え、いや、あの、そっちのほうが逆に反応に困るんだが。
「と、とにかく! アタシはそろそろ行くんで! あ、兄貴もバカな告白してないでさっさと戻るっすよ! もうすぐ食事なんだから! それと誠一先輩はさっきの兄貴の告白忘れてくださいっす! ええ、もう! マジで黒歴史なんで! 兄貴のためにも! お願いっす!!」
「そ、そうだな……す、すまなかった、誠一。さ、さっきの話は……わ、忘れてくれ……」
はあ、それはこちらとしては願ってもないことで。
と、そんなオレからの返答を受けるや否や樹里は兄貴を引きずるように凄まじいスピードで消えていった。

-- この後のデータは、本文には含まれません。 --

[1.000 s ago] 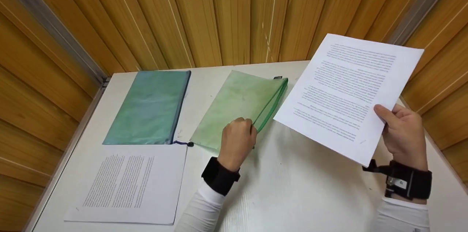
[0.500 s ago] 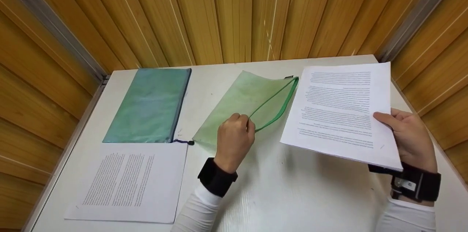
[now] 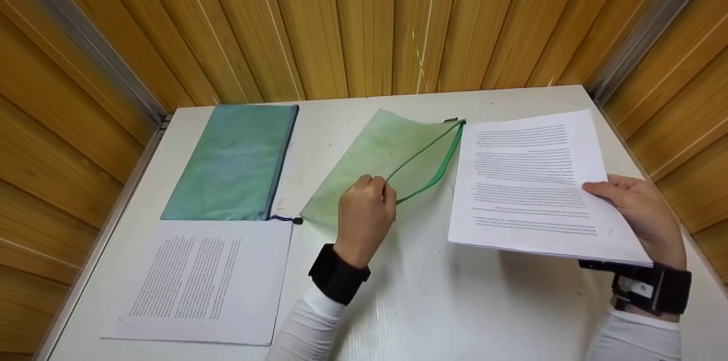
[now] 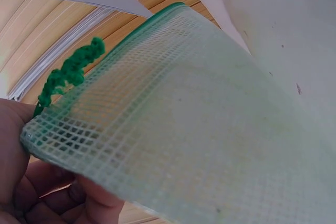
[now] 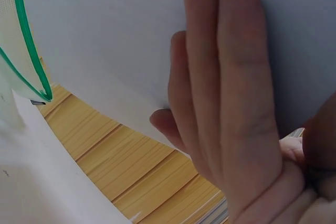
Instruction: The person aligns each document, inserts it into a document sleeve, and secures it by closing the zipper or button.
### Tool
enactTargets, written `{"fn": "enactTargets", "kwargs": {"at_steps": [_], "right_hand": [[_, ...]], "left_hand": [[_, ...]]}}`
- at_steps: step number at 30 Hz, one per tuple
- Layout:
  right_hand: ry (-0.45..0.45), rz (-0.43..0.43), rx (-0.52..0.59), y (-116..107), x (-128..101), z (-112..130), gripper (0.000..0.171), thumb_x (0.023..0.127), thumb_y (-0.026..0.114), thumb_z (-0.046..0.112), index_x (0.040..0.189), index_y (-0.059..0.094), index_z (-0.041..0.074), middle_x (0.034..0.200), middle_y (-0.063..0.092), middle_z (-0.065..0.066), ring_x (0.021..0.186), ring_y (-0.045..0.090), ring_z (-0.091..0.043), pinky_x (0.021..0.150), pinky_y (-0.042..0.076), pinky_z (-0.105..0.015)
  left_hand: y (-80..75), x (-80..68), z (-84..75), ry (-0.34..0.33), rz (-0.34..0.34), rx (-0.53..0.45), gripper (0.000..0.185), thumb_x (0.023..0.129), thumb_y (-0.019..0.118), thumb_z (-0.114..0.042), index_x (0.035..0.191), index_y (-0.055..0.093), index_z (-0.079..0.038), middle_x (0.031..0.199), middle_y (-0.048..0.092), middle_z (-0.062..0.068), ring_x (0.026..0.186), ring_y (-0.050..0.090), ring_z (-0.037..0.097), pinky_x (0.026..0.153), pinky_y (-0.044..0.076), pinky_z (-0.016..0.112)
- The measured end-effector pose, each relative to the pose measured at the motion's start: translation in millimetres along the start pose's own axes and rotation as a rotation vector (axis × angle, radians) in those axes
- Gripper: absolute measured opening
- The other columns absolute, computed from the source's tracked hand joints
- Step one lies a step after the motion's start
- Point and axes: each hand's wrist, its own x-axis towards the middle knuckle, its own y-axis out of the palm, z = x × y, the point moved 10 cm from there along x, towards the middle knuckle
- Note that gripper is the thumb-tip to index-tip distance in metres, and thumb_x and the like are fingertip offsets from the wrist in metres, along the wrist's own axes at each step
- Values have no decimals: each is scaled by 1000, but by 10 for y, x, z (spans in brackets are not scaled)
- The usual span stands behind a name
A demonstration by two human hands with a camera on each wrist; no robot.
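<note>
My left hand (image 3: 367,216) pinches the near corner of a pale green zip pouch (image 3: 378,156), lifting its mouth so the green-edged opening gapes to the right. In the left wrist view the pouch's mesh (image 4: 173,103) and a fuzzy green pull cord (image 4: 71,72) show beside the thumb. My right hand (image 3: 645,216) holds a stack of printed paper (image 3: 529,185) above the table, thumb on top. Beneath the stack, the fingers (image 5: 244,61) lie straight against its underside. The stack's left edge is close beside the pouch's mouth.
A blue-green zip pouch (image 3: 230,162) with a dark zip lies flat at the back left. In front of it lies another printed paper stack (image 3: 193,287). Wooden panel walls (image 3: 364,20) stand behind and at both sides of the white table (image 3: 432,304).
The paper stack has swung round and come down toward the table, its left edge turning to face the pouch. My left hand has drawn the pouch's mouth wider, and the pouch has shifted slightly right.
</note>
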Motion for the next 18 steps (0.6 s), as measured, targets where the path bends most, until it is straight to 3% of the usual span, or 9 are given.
{"fn": "enactTargets", "kwargs": {"at_steps": [12,18], "right_hand": [[102,-3,-73,3,116,-118,23,110,61,17,104,82,23,102,84,0,89,83,-20,75,65,-30],[75,7,-109,77,208,-134,22,110,61,15,103,81,24,101,83,2,87,83,-18,74,65,-29]], "left_hand": [[-19,6,-21,7,-6,5,37,92,69,6,61,55,-7,62,30,-3,59,23,6,52,26,21],[-1,-5,-28,7,0,-4,38,92,69,6,60,53,-7,64,25,-5,60,20,6,54,22,20]]}}
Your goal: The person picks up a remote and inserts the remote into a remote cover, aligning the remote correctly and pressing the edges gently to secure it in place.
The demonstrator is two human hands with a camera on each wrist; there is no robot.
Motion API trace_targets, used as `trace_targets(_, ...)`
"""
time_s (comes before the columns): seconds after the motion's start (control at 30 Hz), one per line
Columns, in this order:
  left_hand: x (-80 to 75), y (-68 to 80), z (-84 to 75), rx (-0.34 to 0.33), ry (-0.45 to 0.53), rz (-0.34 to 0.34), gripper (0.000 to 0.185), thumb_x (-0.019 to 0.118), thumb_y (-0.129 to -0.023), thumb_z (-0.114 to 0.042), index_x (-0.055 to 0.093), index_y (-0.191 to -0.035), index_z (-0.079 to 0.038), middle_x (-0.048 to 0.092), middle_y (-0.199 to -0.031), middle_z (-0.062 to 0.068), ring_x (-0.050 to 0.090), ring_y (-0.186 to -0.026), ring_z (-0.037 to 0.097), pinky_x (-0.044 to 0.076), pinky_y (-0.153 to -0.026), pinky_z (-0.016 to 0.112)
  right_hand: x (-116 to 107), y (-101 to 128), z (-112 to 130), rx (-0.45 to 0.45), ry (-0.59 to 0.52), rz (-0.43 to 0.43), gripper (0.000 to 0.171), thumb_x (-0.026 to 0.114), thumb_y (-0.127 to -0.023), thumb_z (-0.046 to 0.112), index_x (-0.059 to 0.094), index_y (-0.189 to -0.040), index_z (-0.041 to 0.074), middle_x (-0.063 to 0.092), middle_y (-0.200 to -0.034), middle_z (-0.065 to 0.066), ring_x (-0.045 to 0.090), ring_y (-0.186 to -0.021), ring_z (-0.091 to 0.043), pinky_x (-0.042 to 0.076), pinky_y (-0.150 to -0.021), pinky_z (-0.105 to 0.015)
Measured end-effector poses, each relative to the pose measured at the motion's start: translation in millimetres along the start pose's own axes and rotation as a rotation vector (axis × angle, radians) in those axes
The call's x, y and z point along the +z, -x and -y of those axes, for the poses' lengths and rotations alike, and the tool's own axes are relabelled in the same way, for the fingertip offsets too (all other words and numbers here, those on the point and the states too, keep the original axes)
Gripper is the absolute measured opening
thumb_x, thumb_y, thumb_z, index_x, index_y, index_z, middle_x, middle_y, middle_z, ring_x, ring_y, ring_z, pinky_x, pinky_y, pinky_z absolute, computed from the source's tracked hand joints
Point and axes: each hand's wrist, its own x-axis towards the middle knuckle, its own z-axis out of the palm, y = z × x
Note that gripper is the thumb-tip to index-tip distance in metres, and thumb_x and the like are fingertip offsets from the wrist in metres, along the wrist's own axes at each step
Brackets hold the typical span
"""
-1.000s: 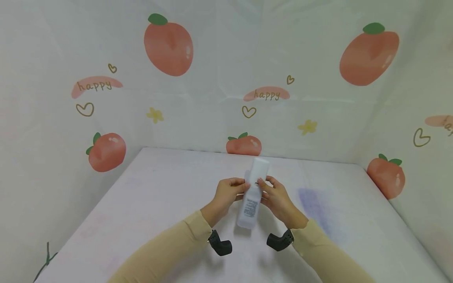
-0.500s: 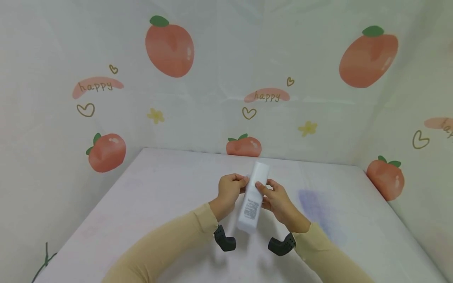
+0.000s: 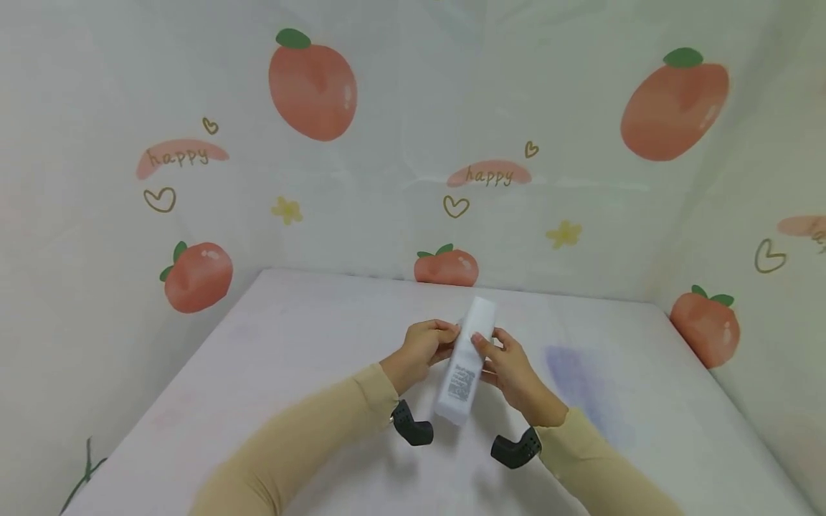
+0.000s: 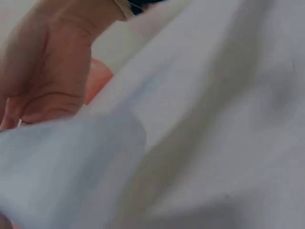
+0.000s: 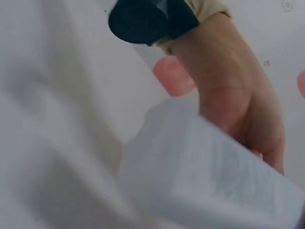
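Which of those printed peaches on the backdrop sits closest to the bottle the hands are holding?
The small peach at the foot of the back wall, just beyond the white bottle gripped by the left hand and right hand. The others sit higher or off to the sides.

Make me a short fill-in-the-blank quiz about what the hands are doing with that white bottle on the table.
1. The white bottle is held by ____ hands at once.
2. The left hand and right hand grip it above a pale ____.
3. The printed label sits on the bottle's ____ half.

Missing words: two; table; lower
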Motion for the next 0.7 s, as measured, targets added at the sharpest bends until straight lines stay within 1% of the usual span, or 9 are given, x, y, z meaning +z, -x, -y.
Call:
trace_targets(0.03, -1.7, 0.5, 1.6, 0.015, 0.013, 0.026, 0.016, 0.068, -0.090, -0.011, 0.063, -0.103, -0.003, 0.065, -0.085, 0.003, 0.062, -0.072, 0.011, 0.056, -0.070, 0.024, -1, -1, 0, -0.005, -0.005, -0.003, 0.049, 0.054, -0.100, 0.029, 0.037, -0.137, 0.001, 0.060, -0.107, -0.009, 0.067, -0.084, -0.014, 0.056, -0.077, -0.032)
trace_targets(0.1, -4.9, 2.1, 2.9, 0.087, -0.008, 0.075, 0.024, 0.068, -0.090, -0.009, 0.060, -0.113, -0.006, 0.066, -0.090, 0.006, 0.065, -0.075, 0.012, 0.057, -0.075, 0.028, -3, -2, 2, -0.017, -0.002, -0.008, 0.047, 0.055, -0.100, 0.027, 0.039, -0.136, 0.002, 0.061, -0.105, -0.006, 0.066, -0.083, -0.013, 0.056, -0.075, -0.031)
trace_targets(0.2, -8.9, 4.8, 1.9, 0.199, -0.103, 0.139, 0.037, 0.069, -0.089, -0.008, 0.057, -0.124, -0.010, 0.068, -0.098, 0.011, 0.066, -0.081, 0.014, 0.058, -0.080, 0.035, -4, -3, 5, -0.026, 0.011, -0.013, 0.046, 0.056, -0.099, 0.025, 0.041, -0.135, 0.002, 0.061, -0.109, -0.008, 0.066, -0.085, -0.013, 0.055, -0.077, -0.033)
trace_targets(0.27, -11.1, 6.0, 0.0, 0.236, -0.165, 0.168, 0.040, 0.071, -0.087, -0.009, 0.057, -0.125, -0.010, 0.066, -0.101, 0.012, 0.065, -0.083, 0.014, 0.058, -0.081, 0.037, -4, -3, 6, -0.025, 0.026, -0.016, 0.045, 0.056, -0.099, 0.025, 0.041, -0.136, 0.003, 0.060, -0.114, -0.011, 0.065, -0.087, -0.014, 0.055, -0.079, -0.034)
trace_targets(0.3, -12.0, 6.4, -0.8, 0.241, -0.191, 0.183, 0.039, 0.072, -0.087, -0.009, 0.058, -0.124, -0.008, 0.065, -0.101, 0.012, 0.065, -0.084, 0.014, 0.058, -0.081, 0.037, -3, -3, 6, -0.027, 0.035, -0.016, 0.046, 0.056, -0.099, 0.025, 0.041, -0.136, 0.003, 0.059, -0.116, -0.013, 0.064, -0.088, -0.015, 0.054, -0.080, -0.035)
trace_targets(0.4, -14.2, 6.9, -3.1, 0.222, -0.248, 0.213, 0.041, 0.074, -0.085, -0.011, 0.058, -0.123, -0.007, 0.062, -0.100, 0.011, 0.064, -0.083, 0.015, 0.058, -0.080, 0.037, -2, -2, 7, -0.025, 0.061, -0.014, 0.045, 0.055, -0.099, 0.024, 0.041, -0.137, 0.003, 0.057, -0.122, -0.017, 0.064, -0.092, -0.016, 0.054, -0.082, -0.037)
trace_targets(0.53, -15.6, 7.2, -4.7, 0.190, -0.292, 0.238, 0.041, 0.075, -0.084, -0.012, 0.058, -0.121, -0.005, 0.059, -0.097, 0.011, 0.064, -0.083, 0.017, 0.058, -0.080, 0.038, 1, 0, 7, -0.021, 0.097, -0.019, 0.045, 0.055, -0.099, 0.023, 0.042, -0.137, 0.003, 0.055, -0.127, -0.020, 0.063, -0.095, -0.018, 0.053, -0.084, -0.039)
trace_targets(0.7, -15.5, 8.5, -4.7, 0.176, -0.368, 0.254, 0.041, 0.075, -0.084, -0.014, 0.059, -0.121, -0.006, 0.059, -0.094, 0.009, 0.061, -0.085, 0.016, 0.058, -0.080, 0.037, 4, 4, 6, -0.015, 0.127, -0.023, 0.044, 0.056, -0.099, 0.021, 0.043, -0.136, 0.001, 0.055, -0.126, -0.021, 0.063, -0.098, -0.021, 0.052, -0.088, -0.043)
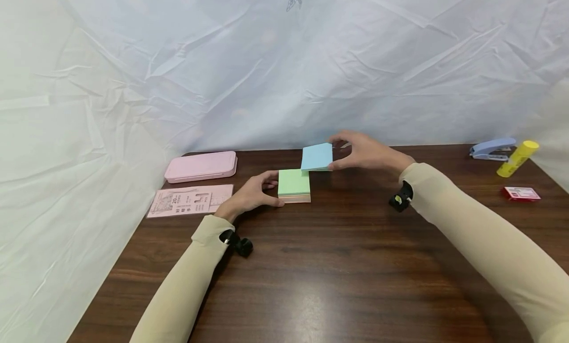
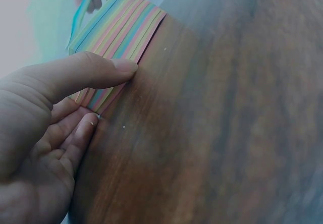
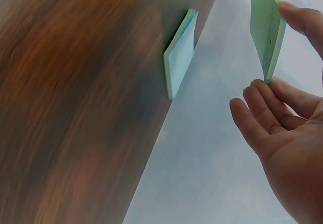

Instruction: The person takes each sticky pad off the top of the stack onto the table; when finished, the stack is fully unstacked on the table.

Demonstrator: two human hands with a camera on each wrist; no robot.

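Observation:
A block of sticky notes [image 1: 294, 185] with a green top and striped multi-coloured sides [image 2: 121, 27] sits on the dark wooden table [image 1: 338, 264]. My left hand [image 1: 251, 192] grips its near-left corner, with the thumb [image 2: 101, 70] pressed on one side and the fingers on the adjoining side. My right hand [image 1: 366, 153] pinches a thin slab of notes [image 1: 316, 156] with a blue top. The slab is lifted just behind and to the right of the block. In the right wrist view the slab [image 3: 266, 27] stands edge-on between thumb and fingertips [image 3: 282, 128].
A pink case [image 1: 201, 166] and a pink printed card [image 1: 191, 201] lie to the left. At far right are a blue stapler [image 1: 491, 149], a yellow glue stick [image 1: 517, 158] and a small red box [image 1: 521, 193]. A white sheet hangs behind and to the left.

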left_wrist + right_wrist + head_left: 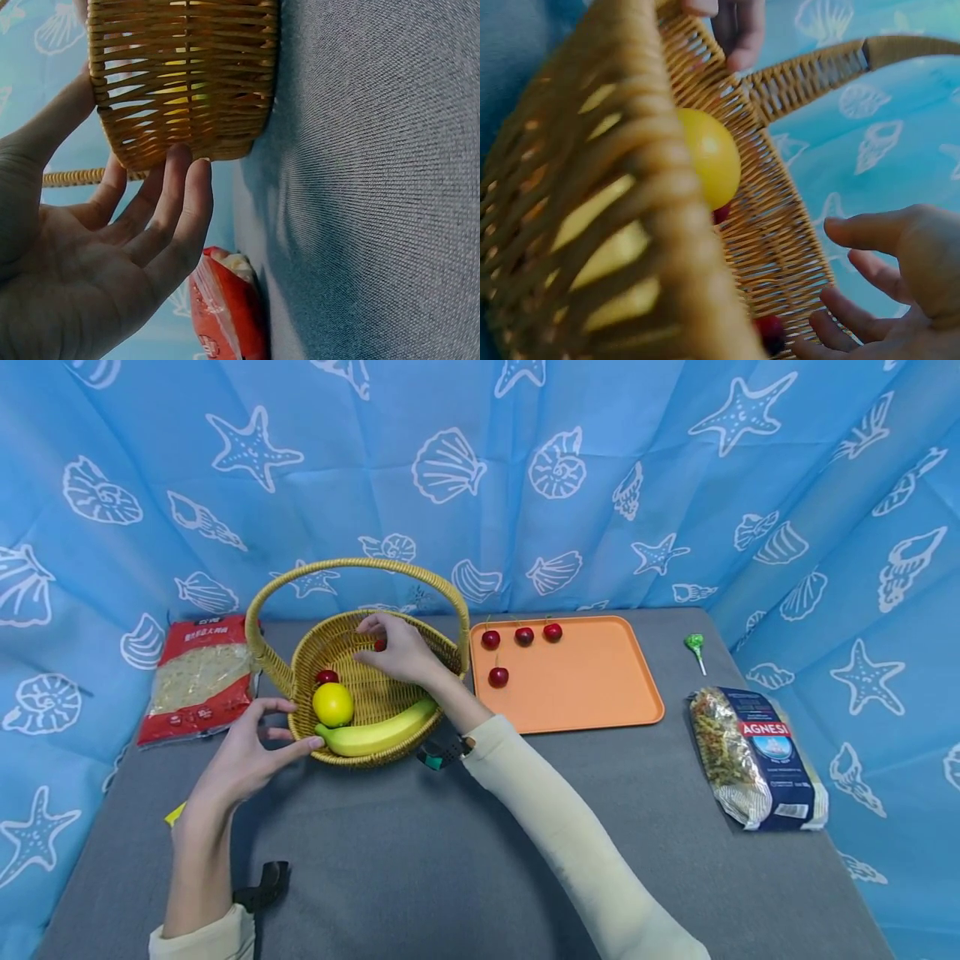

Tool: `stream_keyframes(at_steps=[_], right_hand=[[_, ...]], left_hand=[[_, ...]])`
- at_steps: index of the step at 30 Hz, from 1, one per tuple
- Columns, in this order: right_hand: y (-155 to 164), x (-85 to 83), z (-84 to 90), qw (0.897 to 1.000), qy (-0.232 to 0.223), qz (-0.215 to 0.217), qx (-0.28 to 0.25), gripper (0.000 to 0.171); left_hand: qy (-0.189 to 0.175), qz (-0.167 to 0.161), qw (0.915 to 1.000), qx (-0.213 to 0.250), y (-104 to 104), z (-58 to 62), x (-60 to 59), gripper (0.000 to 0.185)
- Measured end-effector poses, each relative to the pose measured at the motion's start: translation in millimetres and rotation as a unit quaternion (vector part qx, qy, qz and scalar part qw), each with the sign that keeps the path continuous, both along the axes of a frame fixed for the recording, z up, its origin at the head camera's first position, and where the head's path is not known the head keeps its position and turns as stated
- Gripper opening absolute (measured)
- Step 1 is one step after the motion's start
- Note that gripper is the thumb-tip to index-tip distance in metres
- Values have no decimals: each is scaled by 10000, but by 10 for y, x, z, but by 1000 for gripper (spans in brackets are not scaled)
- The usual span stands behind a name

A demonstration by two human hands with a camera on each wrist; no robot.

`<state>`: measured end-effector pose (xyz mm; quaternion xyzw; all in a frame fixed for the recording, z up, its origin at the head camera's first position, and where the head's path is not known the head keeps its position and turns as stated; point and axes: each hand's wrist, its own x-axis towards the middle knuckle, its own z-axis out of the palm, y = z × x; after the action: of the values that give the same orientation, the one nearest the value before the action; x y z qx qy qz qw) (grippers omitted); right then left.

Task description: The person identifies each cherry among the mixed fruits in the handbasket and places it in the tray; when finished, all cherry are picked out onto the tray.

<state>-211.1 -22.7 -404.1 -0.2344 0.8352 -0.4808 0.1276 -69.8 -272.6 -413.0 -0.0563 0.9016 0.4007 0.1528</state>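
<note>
A: Where is the wicker basket (352, 693), and what is in it?

B: It sits left of centre in the head view, on the grey surface (480, 827). Inside lie a banana (378, 734), a yellow round fruit (333, 703) and a cherry (326, 677) just behind that fruit.

A: What are the hands doing?

B: The left hand (243, 756) rests against the basket's near outer wall, fingers straight and relaxed, gripping nothing. The right hand (397, 650) reaches into the basket from the right, fingers loosely spread over a second cherry (771, 332) on the basket floor; it holds nothing that shows.

A: What else is around?

B: An orange tray (585, 693) sits just right of the basket, with four cherries along its upper left part. A red packet (198, 677) lies at the left, a pasta bag (757, 756) at the right, and a green lollipop (695, 646) above it.
</note>
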Motion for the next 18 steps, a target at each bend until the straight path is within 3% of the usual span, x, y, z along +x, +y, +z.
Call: stream_keyframes(at_steps=[10,18], right_hand=[[-262,-96,-94,9990,-275,-20,352,40],[-333,-84,-164,9925,-838,120,879,38]], left_hand=[[69,-6,10000,-16,25,5,8,85],[42,-17,10000,20,21,9,16,86]])
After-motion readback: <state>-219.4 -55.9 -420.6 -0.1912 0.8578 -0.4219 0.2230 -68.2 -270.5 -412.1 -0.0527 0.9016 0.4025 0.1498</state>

……う、うむ。なんだかよくわからないが、この修学旅行も色々と面倒なことが置きそうだな。
◇ ◇ ◇
「いやー、さすが京都。観光スポットが色々あるなー」
せやね。
翌日、修学旅行二日目ということで地元の観光スポットをオレ達はめぐることになった。
無論、この時の移動も班による移動であり、オレ、亮、勤太、明の四人組である。
「おー! 見ろよ、誠一! さすが清水寺だな! 絶景だぞ!」
「誠一君。帰りに二寧坂にあった店によらないかい? ぜひ一緒にお土産をチョイスしよう」
そ、そうだな。相変わらず亮と勤太二人のテンションが高い。
と、そんなことを思いながらもオレもせっかくの京都という観光地に来たのだから色々とまわって楽しもうと思っていた。そんな矢先であった。
「誠一君。久しぶりだね」
「え、あなたは……あっ、生徒会長さん」
見るとそこには生徒会長の綾小路清彦さんが立っていた。
「偶然だね。僕も今日は清水寺を中心に回ろうと思っていたんだが、そこで君にと出会うとは」
「そうですね。三年生も今日は地元の観光巡りなんですか?」
「まあ、そういうことだね。ところで……」
そう言って生徒会長を周りをキョロキョロと見回した後、オレにだけ聞こえる声でなにやら囁く。
「……最近、華流院君との関係はどうだい?」
はい? 華流院さんとの関係?
また唐突によくわからないことをこの人は聞くな。
ぱっと見、周りを見渡すがそこに華流院さんの姿はない。
おそらく彼女のグループは別の観光場所を回っているのかもしれない。
「まあ、最近はあんまり話すことなくなりましたね」
「……そうか」
オレがそう答えるとなにやら生徒会長は神妙な表情で悩みだす。
「……時に誠一君。先日出た異世オレハーレムの最新刊は購入したかね?」
「ああ、その件に関しましては――」
「おーい、誠一。何やってんだよー。そろそろご飯食べに行くぞ」
「さっきの二寧坂にいい食事処があったんだ。誠一君、さあ、一緒にランチタイムを楽しもう!」
見ると、亮や勤太、更には明までもがオレを呼んでいる姿がある。
いっけね。もうそんな時間か。
腕時計を確かめた後、オレは目の前の生徒会長に申し訳なく謝る。
「すいません。生徒会長。オレ達、そろそろ行かないといけないみたいで……」
「いや、そういうことなら構わないこちらこそ時間を取らせてしまったな」
そう言って謝罪をした後、足はやに亮達のところへ向かうオレであったが、
「誠一君」
背後から生徒会長のオレを呼ぶ声に思わず立ち止まり、後ろを振り返る。
「華流院君のことだが、あまり煩わしいと思わないでくれ。彼女が君に絡んできたのはそれなりに理由があったんだ。最初は思わずや、かっとなってというのもあるだろうが、今の彼女に取って君からの感想というのはある種のモチベーションにも繋がっている。まあ、とはいえ君がどんな作品を読み、どんな作品に夢中になろうとそれは君の自由だ。それを止める権利なんか華流院君にはない。いつだって読者は選ぶ側なんだ。ただ、その中でも彼女は君に選ばれたい。そんな想いがいつしか高まったのだよ」
「? はあ?」
よくわからないことを言う生徒会長にオレは思わず首をかしげるが、すぐに彼は「いや、気にしないでくれ。さあ、行ってくれ」と促し、その言葉に頷くようにオレは亮達のもとへ向かった。
「……君に自覚はないだろうけど、彼女にとって“始まり”を与えてくれた君はそうした“特別”な読者だったんだよ」
その後に呟いた会長のセリフをオレは聞くことはなかった。